■ **Exercise objective**: Restate every line of the material below word for word, skipping the images.

[Stored data]

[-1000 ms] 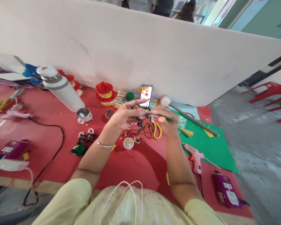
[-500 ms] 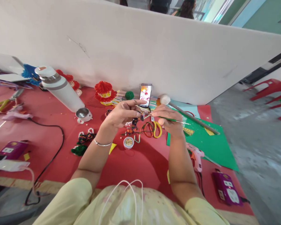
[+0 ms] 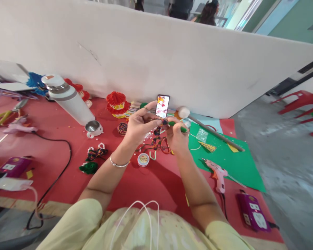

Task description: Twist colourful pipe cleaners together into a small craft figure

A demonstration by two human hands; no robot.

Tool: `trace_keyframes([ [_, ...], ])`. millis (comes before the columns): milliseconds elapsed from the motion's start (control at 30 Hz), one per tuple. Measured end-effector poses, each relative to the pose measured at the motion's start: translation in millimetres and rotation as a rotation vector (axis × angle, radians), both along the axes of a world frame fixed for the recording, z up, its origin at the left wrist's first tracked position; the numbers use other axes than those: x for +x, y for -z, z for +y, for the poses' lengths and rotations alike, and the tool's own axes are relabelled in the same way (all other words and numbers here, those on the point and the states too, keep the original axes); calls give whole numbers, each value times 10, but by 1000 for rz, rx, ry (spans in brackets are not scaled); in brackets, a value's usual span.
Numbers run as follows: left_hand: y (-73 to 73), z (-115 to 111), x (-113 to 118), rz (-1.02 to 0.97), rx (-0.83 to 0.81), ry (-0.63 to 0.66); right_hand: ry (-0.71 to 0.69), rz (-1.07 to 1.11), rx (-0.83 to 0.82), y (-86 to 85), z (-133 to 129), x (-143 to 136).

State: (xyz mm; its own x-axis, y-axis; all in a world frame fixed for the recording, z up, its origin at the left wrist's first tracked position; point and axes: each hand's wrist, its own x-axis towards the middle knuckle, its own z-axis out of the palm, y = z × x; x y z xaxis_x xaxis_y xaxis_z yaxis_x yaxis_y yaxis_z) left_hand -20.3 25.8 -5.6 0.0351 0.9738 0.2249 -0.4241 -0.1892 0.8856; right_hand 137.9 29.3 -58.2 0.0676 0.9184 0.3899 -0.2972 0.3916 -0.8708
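Near the middle of the view, my left hand (image 3: 141, 125) pinches a small dark multicoloured yarn piece (image 3: 163, 121) between thumb and fingers. My right hand (image 3: 177, 136) is closed round a green-handled tool (image 3: 183, 129), whose front end meets the yarn piece. The exact contact is hidden by the fingers. Dark multicoloured yarn (image 3: 155, 141) hangs or lies just below the hands. Red-handled scissors (image 3: 165, 146) lie partly under my right hand. A small round tub (image 3: 143, 159) stands below my left hand. Behind the hands, a lit phone (image 3: 162, 106) leans upright.
A white bottle (image 3: 70, 100), steel cup (image 3: 93, 128) and beaded yarn bow (image 3: 97, 152) are at left. A pink glue gun (image 3: 217, 173) and purple power strip (image 3: 253, 211) are at right. A white partition (image 3: 146, 55) stands behind the red table (image 3: 151, 187).
My right hand has moved left and lower, closer to my left hand. Its tool now points differently and shows less length. My left hand has shifted slightly right, uncovering the dark yarn ball.
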Motion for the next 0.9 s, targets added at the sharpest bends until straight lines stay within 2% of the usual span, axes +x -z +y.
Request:
trace_keyframes([
  [100, 29, -6, 64, -6, 17, -63, 45, 129, -31, 17, -14, -123],
  [167, 28, -17, 87, -66, -28, -53, 82, 106, 2, 21, -15, -146],
  [300, -30, -31, 38, -187, -193, 141, 129, -69, 113, -18, -6, 1],
  [367, -65, -26, -17, -200, -244, 227, 137, -167, 246, -69, 9, 124],
  [433, -88, -17, -65, -188, -252, 256, 146, -262, 399, -128, 30, 232],
  [600, -96, -1, -106, -146, -228, 249, 154, -410, 619, -224, 80, 365],
  [900, -96, -4, -144, -99, -181, 238, 195, -521, 720, -307, 54, 418],
])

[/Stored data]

■ **The answer**:
[-1000 ms] 
[-500 ms] 
[+0 ms] 

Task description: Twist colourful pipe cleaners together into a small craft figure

A demonstration by two human hands; no robot.

Tool: `trace_keyframes([ [_, ...], ])`. millis (comes before the columns): milliseconds elapsed from the motion's start (control at 30 Hz), one per tuple. Measured end-effector poses, each relative to the pose measured at the motion's start: translation in millimetres and rotation as a rotation vector (axis × angle, radians), both along the axes of a world frame fixed for the recording, z up, its origin at the left wrist's first tracked position; the numbers use other axes than those: x for +x, y for -z, z for +y, for the poses' lengths and rotations alike, and the tool's own axes are relabelled in the same way (all other words and numbers here, those on the point and the states too, keep the original axes); calls give whole numbers, each value times 10, but by 1000 for rz, rx, ry (spans in brackets are not scaled); in brackets, a value's usual span.
Numbers run as follows: left_hand: y (-73 to 73), z (-115 to 111), x (-113 to 118), rz (-1.02 to 0.97), rx (-0.83 to 0.81), ry (-0.63 to 0.66); right_hand: ry (-0.71 to 0.69), rz (-1.07 to 1.11), rx (-0.83 to 0.82), y (-86 to 85), z (-133 to 129), x (-143 to 136).

State: (xyz mm; its own x-axis, y-axis; all in a world frame fixed for the recording, z up, its origin at the left wrist's first tracked position; point and axes: each hand's wrist, its own x-axis towards the middle knuckle, its own z-axis out of the palm, y = z × x; x y z xaxis_x xaxis_y xaxis_z yaxis_x yaxis_y yaxis_z) left_hand -20.3 25.8 -5.6 0.0351 0.9738 0.2249 -0.4241 -0.1892 0.8856; right_hand 137.9 29.3 -58.2 0.0676 0.9184 0.3899 -0.2972 0.3916 -0.8708
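Near the middle of the view, my left hand (image 3: 141, 125) pinches a small dark multicoloured yarn piece (image 3: 163, 121) between thumb and fingers. My right hand (image 3: 177, 136) is closed round a green-handled tool (image 3: 183, 129), whose front end meets the yarn piece. The exact contact is hidden by the fingers. Dark multicoloured yarn (image 3: 155, 141) hangs or lies just below the hands. Red-handled scissors (image 3: 165, 146) lie partly under my right hand. A small round tub (image 3: 143, 159) stands below my left hand. Behind the hands, a lit phone (image 3: 162, 106) leans upright.
A white bottle (image 3: 70, 100), steel cup (image 3: 93, 128) and beaded yarn bow (image 3: 97, 152) are at left. A pink glue gun (image 3: 217, 173) and purple power strip (image 3: 253, 211) are at right. A white partition (image 3: 146, 55) stands behind the red table (image 3: 151, 187).
My right hand has moved left and lower, closer to my left hand. Its tool now points differently and shows less length. My left hand has shifted slightly right, uncovering the dark yarn ball.
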Motion for the next 0.9 s, targets added at the sharpest bends until straight lines stay within 2% of the usual span, axes +x -z +y.
Request:
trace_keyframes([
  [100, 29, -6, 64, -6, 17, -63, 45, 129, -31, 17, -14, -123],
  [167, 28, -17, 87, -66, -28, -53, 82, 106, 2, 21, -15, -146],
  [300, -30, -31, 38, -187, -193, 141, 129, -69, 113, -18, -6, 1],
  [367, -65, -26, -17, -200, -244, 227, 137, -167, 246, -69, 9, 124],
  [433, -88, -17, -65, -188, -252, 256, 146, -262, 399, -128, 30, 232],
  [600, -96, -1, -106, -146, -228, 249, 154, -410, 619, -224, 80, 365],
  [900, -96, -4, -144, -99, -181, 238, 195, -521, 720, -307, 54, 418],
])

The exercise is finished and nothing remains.